= Activity =
Quote only the span from the first line of the entries to the line containing "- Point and", both ends kept. Leave every picture out.

= Data for review =
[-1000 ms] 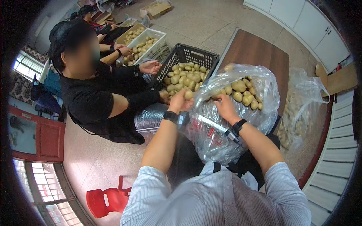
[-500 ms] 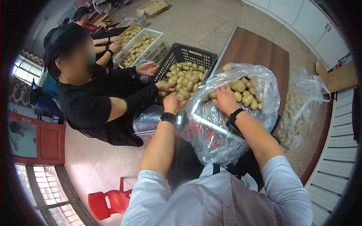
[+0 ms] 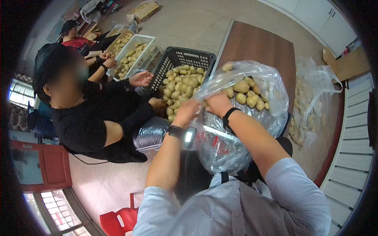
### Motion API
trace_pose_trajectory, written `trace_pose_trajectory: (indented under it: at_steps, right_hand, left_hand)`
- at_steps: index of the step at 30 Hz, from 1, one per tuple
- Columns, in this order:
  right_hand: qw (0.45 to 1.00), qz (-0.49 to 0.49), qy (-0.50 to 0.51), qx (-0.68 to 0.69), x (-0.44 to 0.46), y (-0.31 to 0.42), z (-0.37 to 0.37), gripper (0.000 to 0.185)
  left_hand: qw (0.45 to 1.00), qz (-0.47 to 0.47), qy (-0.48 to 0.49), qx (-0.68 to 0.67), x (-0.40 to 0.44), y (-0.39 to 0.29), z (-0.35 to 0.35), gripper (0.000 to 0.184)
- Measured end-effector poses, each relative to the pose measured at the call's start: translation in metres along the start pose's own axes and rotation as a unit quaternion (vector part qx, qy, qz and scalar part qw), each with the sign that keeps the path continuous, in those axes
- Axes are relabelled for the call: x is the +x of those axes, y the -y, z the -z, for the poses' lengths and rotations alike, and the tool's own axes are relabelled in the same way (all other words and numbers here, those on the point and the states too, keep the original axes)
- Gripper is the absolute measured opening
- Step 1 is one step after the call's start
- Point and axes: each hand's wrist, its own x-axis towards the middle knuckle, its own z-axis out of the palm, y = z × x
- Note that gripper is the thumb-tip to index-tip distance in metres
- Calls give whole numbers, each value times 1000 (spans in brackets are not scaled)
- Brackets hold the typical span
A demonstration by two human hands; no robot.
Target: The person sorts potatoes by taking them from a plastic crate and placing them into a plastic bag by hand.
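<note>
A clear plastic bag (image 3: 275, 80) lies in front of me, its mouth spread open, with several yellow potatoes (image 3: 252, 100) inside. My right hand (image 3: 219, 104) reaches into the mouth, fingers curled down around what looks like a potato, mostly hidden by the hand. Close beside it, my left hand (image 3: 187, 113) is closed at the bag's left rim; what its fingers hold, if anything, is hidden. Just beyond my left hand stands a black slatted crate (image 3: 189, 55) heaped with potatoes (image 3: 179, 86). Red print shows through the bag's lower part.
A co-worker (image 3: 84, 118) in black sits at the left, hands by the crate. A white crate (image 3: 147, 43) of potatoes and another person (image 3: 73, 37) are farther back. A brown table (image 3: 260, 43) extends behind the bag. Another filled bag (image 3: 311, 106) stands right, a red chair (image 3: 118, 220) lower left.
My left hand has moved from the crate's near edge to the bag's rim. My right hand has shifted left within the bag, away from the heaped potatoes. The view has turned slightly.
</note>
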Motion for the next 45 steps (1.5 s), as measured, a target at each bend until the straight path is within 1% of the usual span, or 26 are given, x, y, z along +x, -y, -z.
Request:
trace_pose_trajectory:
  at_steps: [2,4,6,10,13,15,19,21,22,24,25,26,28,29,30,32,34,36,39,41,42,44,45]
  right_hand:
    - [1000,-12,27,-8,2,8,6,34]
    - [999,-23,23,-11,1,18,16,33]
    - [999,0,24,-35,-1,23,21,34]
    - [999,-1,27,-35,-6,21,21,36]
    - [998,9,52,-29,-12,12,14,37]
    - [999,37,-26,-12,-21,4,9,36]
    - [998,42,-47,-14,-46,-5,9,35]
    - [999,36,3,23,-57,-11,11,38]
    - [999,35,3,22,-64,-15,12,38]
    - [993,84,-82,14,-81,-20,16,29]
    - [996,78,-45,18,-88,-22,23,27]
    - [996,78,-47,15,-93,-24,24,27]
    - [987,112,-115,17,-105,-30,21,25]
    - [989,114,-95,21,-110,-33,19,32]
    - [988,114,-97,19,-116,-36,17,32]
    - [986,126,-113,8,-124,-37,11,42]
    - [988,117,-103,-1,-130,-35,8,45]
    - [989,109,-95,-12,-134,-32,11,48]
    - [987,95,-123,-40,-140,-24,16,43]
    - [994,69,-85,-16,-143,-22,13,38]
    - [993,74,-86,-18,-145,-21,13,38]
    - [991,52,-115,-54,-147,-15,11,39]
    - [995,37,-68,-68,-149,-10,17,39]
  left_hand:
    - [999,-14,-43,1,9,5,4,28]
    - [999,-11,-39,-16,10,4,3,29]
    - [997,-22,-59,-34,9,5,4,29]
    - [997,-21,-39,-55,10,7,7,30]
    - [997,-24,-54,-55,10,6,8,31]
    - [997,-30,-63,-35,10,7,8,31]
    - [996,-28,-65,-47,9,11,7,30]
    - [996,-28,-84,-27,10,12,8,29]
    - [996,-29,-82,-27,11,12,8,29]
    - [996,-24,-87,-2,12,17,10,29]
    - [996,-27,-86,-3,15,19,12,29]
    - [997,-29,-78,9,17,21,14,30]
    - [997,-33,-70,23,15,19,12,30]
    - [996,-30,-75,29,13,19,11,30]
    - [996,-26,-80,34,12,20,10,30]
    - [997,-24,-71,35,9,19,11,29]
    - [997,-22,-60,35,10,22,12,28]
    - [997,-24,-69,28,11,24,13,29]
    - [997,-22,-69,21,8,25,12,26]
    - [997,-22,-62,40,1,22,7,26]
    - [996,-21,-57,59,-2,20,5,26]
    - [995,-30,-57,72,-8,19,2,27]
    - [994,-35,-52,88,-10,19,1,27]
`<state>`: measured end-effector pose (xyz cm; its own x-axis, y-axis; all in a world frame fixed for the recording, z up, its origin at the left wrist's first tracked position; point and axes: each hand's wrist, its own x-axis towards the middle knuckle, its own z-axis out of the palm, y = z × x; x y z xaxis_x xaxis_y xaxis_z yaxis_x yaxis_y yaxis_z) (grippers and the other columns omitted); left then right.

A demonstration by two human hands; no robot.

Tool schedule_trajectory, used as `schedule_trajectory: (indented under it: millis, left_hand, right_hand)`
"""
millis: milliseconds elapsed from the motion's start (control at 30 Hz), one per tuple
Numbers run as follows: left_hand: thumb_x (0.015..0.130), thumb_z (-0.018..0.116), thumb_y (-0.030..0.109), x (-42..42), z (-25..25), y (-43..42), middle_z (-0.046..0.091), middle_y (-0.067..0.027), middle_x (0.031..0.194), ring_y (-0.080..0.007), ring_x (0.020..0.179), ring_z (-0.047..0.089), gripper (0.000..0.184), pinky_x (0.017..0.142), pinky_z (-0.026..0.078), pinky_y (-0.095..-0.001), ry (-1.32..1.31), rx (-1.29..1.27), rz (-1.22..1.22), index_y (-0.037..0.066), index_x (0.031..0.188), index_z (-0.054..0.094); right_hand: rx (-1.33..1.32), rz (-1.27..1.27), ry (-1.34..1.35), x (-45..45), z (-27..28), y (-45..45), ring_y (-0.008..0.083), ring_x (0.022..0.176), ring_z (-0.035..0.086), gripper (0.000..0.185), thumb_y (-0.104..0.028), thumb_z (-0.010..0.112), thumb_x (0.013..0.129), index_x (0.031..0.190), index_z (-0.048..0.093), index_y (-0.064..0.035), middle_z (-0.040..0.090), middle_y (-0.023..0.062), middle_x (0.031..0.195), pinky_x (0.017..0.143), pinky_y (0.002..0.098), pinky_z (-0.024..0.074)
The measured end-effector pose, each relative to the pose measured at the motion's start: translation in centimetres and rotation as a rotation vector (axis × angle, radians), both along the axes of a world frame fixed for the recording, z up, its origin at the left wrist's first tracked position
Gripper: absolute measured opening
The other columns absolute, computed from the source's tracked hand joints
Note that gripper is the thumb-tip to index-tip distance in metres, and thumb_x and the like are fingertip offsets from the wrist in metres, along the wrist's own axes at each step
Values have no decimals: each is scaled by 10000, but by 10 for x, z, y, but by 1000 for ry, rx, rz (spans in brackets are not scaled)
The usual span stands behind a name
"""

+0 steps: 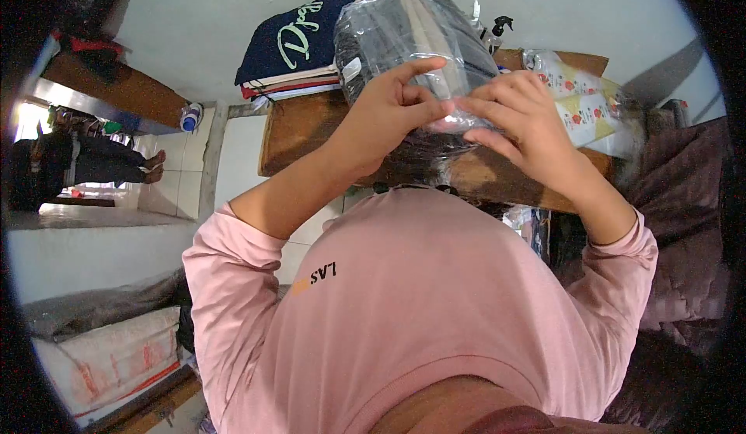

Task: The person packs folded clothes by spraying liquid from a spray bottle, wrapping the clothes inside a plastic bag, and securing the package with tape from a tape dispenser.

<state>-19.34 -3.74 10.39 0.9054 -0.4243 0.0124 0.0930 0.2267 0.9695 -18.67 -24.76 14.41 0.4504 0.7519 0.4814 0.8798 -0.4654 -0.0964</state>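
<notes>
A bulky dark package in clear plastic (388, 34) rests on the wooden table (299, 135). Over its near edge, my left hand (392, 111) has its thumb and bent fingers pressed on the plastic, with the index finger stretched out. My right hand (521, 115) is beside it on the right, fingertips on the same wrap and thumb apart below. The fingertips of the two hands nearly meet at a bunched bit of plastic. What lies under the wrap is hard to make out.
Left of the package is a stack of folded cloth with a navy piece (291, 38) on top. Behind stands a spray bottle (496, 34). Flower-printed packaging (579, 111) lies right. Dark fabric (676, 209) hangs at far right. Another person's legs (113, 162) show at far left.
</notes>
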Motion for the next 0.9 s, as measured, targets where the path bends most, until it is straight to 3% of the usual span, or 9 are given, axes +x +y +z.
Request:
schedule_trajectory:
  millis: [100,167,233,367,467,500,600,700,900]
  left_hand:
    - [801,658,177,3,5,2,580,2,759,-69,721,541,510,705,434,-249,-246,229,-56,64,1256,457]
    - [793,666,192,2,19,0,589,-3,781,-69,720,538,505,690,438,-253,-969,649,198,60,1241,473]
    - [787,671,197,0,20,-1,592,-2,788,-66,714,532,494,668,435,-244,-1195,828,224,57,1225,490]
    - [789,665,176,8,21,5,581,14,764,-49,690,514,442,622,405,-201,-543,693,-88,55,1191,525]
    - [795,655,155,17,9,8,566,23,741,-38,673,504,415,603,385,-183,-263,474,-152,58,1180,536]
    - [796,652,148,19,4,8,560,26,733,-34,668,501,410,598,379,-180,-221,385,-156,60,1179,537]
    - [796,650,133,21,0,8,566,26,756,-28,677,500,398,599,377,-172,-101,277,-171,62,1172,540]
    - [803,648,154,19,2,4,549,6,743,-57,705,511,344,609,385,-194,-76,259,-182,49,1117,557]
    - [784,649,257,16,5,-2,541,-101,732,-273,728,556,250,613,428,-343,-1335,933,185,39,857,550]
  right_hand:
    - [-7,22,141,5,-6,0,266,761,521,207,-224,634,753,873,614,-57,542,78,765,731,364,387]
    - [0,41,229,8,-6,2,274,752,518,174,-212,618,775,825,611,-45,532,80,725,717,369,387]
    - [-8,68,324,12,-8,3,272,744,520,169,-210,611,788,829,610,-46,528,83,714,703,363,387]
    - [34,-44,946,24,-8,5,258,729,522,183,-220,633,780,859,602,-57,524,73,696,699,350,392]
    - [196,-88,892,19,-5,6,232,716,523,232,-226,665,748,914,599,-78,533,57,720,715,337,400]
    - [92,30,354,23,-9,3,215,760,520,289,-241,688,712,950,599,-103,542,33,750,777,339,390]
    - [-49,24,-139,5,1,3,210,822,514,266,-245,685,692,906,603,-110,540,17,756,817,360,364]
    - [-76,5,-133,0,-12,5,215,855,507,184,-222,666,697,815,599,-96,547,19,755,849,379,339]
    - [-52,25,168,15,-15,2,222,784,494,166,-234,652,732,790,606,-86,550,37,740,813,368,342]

= Exercise result =
[-1000 ms] 
[-500 ms] 
[+0 ms] 
### Motion API
trace_pose_trajectory, written `trace_pose_trajectory: (indented under it: at_steps, right_hand, left_hand)`
- at_steps: index of the step at 30 Hz, from 1, one per tuple
- Columns, in this order:
  right_hand: qw (0.45 to 1.00), qz (-0.49 to 0.49), qy (-0.50 to 0.51), qx (-0.68 to 0.69), x (-0.44 to 0.46), y (-0.31 to 0.42), z (-0.37 to 0.37), gripper (0.000 to 0.185)
  left_hand: qw (0.45 to 1.00), qz (-0.47 to 0.47), qy (-0.48 to 0.49), qx (-0.68 to 0.67), x (-0.40 to 0.44), y (-0.39 to 0.29), z (-0.35 to 0.35), gripper (0.000 to 0.184)
- Measured end-effector poses, each relative to the pose measured at the call's start: translation in metres along the start pose's own axes and rotation as a unit quaternion (vector part qx, qy, qz and scalar part qw), each with the sign that keeps the path continuous, in those axes
- Axes are relabelled for the call: x is the +x of those axes, y the -y, z the -z, for the poses' lengths and rotations alike, and the tool's own axes are relabelled in the same way (all other words and numbers here, those on the point and the states too, keep the original axes)
- Gripper is the absolute measured opening
- Step 1 is one step after the call's start
- Point and axes: each hand's wrist, its own x-axis towards the middle knuckle, its own z-axis out of the palm, y = z × x

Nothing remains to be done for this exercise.